* _Provided material_:
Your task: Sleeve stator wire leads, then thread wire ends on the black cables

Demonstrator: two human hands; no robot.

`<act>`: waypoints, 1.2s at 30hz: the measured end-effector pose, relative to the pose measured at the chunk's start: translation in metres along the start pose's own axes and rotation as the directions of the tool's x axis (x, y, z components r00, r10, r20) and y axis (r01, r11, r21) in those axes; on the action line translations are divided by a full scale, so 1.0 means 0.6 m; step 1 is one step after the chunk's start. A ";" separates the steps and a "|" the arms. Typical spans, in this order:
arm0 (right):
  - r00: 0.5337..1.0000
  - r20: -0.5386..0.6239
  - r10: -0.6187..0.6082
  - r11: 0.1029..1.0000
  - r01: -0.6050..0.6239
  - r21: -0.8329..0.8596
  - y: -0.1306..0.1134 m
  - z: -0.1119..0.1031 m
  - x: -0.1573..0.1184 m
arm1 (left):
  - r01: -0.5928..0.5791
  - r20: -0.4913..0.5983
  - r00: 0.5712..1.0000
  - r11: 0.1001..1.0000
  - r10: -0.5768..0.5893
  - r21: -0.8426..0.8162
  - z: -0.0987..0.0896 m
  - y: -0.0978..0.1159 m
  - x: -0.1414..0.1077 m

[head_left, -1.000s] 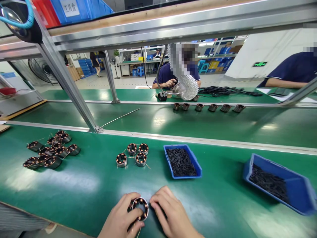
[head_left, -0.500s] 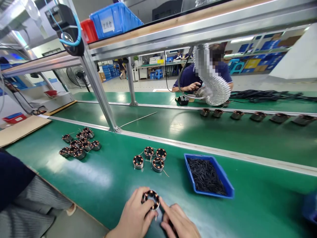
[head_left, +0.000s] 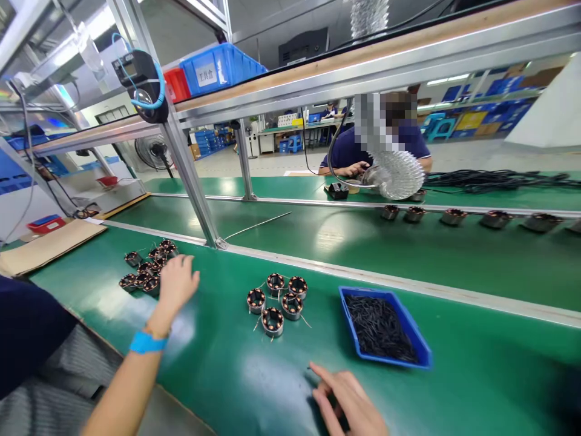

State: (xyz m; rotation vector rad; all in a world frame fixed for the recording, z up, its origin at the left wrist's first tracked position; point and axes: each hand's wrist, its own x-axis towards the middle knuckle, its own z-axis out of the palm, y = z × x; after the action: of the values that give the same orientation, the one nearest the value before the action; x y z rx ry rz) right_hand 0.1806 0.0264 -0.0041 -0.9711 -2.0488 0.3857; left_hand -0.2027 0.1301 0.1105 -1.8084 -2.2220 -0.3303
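Nearest me, I'm holding my right hand [head_left: 348, 401] low over the green tabletop [head_left: 218, 363] with index finger and thumb apart, while five wound rings [head_left: 272, 331] are standing in a loose group mid-table, left of the blue tray [head_left: 394, 362] of black pieces. Toward the far left corner, my left hand [head_left: 177, 281] is reaching over a larger ungrouped cluster [head_left: 145, 280], its grip untellable, and past the far-edge rail [head_left: 318, 271] more rings [head_left: 454, 217] are sitting in a row.

Ahead of the right hand [head_left: 353, 401], a lane of flat green tabletop [head_left: 323, 330] runs between five ring-shaped copper-wound coils [head_left: 273, 332] leftward and a rectangular blue plastic bin [head_left: 420, 342]
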 end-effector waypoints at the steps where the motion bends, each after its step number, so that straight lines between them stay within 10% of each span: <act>1: 1.000 0.004 -0.009 0.997 0.009 -0.078 0.002 -0.001 0.002 | 0.061 0.012 0.998 0.998 -0.061 0.031 0.004 -0.031 0.021; 5: 0.999 0.014 -0.045 0.933 0.047 -0.358 0.012 0.004 0.013 | 0.170 0.093 0.980 0.981 -0.178 0.088 0.030 -0.110 0.059; 10: 0.995 0.030 -0.092 0.846 0.094 -0.524 0.013 0.022 0.034 | 0.049 0.096 0.994 0.998 -0.052 0.039 0.045 -0.114 0.034; 17: 0.993 0.041 -0.113 0.735 0.112 -0.669 0.013 0.033 0.034 | -0.237 0.250 0.909 0.909 0.332 -0.344 0.024 0.014 -0.121; 22: 0.996 0.016 -0.085 0.830 0.079 -0.552 0.018 0.028 0.027 | -0.338 0.256 0.825 0.803 0.503 -0.491 -0.013 0.111 -0.213; 27: 1.000 0.004 -0.029 0.881 0.028 -0.472 0.022 0.027 0.023 | -0.433 0.090 0.825 0.726 0.558 -0.534 -0.042 0.162 -0.177; 31: 1.000 0.006 0.027 0.884 -0.021 -0.467 0.025 0.025 0.021 | -0.552 0.104 0.726 0.667 0.680 -0.501 -0.035 0.205 -0.126; 36: 0.932 0.121 0.341 0.940 -0.337 -0.055 0.010 0.001 0.030 | -0.555 0.126 0.684 0.624 0.719 -0.550 -0.009 0.224 -0.110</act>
State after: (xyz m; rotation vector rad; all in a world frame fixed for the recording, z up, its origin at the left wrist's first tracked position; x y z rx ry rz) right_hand 0.1763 0.0441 0.0018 -1.3585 -2.0051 0.6123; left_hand -0.0577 0.0945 0.0949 -2.9940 -1.5287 -0.4572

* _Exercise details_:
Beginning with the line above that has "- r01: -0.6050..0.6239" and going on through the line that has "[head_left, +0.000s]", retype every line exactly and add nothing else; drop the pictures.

* _Result for this exercise_:
  - r01: -0.6050..0.6239
  - r21: -0.8329..0.8596
  - y: -0.1306..0.1134 m
  - z: -0.1119..0.1031 m
  - x: -0.1573..0.1184 m
arm1 (left):
  - r01: -0.5928..0.5791
  - r20: -0.4913..0.5983
  - r00: 0.5712..1.0000
  - r11: 0.1001..1.0000
  - r10: -0.5768..0.5893
  - r21: -0.8426..0.8162
  - z: -0.0987..0.0896 m
  - y: -0.0978..0.1159 m
  - x: -0.1414..0.1077 m

[head_left, -1.000s] 
[head_left, -0.500s] 
[head_left, +0.000s] 

The requested output is complete.